The NYT has no way of knowing which articles are most emailed.Jason (the commenter) thinks John doesn't get it:
If they have an "email this article" link they do. I see many publications keeping track of stories this way.That was John's point:
No, that button keeps track of how many people use that button. I email articles on a regular basis and never use that button. I don't understand why anyone would use it. The NYT has no way of knowing when I send a NYT URL to someone.MayBee snarks:
I hope Althouse updates her post to include this vital information.John stands his ground:
Yes, the NYT gives a false picture of what it knows about how popular its pieces are.

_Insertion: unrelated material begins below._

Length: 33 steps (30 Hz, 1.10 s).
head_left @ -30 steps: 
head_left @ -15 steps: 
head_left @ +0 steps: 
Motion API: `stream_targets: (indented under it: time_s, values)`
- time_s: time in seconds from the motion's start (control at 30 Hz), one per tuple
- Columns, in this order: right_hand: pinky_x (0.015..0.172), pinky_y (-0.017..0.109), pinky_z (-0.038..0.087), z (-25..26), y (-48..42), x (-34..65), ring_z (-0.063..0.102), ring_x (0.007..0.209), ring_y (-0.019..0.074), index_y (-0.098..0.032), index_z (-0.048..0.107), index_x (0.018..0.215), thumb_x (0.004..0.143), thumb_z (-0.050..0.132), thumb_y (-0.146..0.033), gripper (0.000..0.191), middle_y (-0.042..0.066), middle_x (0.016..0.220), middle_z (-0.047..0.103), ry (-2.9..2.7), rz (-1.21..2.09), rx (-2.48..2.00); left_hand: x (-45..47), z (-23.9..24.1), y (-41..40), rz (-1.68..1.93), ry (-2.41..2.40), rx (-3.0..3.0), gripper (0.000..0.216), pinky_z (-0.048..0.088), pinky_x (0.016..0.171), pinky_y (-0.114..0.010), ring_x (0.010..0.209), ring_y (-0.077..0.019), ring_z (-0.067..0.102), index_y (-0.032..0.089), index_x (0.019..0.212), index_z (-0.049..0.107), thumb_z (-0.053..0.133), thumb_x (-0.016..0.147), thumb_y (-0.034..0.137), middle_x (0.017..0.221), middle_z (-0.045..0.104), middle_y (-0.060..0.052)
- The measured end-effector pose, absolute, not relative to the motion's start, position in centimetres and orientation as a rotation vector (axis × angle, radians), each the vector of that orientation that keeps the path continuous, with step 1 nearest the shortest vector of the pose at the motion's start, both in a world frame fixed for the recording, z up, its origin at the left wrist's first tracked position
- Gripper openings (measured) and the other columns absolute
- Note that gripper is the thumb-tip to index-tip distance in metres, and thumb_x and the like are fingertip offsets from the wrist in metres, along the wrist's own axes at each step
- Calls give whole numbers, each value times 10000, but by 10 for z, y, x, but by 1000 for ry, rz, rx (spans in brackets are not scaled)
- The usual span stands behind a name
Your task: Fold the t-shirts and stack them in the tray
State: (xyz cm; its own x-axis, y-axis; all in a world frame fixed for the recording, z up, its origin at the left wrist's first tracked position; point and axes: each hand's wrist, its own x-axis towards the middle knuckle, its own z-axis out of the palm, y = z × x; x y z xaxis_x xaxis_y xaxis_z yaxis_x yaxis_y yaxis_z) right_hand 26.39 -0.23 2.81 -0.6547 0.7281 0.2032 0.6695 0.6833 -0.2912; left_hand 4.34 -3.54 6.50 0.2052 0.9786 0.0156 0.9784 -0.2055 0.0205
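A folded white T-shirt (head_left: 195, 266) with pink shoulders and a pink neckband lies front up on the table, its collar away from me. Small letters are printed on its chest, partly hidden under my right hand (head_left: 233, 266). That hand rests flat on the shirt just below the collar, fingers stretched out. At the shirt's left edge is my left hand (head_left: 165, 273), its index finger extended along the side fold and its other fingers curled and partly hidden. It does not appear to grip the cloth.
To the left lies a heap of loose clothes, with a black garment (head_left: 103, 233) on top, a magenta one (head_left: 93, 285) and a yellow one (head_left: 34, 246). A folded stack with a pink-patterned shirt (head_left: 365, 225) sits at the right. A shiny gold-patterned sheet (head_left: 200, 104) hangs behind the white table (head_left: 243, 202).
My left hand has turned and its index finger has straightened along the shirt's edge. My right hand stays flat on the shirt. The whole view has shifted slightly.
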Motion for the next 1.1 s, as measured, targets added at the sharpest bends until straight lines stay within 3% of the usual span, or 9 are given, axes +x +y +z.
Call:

The NYT perceives its internal emailing system as the be-all-and-end-all of popularity. But they're only detecting the behavior of the tiny group of people who are more comfortable with the NYT's convoluted messaging system than with the more straightforward practice of sending a URL. There are all sorts of ways this could be demographically skewed; it probably leaves out more young (maybe liberal) readers. I actually think that's important. Maybe not as important as the very serious matter of what Brooks was talking about in his comments about his thigh, so I don't know if it's worthy of an update in the post, but I think it's worth pointing out in the comments section.Well, I think its worthiness exceeds post updating and warrants a new post!
I suddenly realize that I have no interest in what the dorks who use the "email" button think somebody they know should read. I'm also not surprised anymore that the Brooks column did so well. Indeed, I'd been wondering for a long time why Brooks columns are always ranking so high on that list. Now, I understand that Brooks and "email" button-pushers are on the same wavelength — and it is not a cool place to be.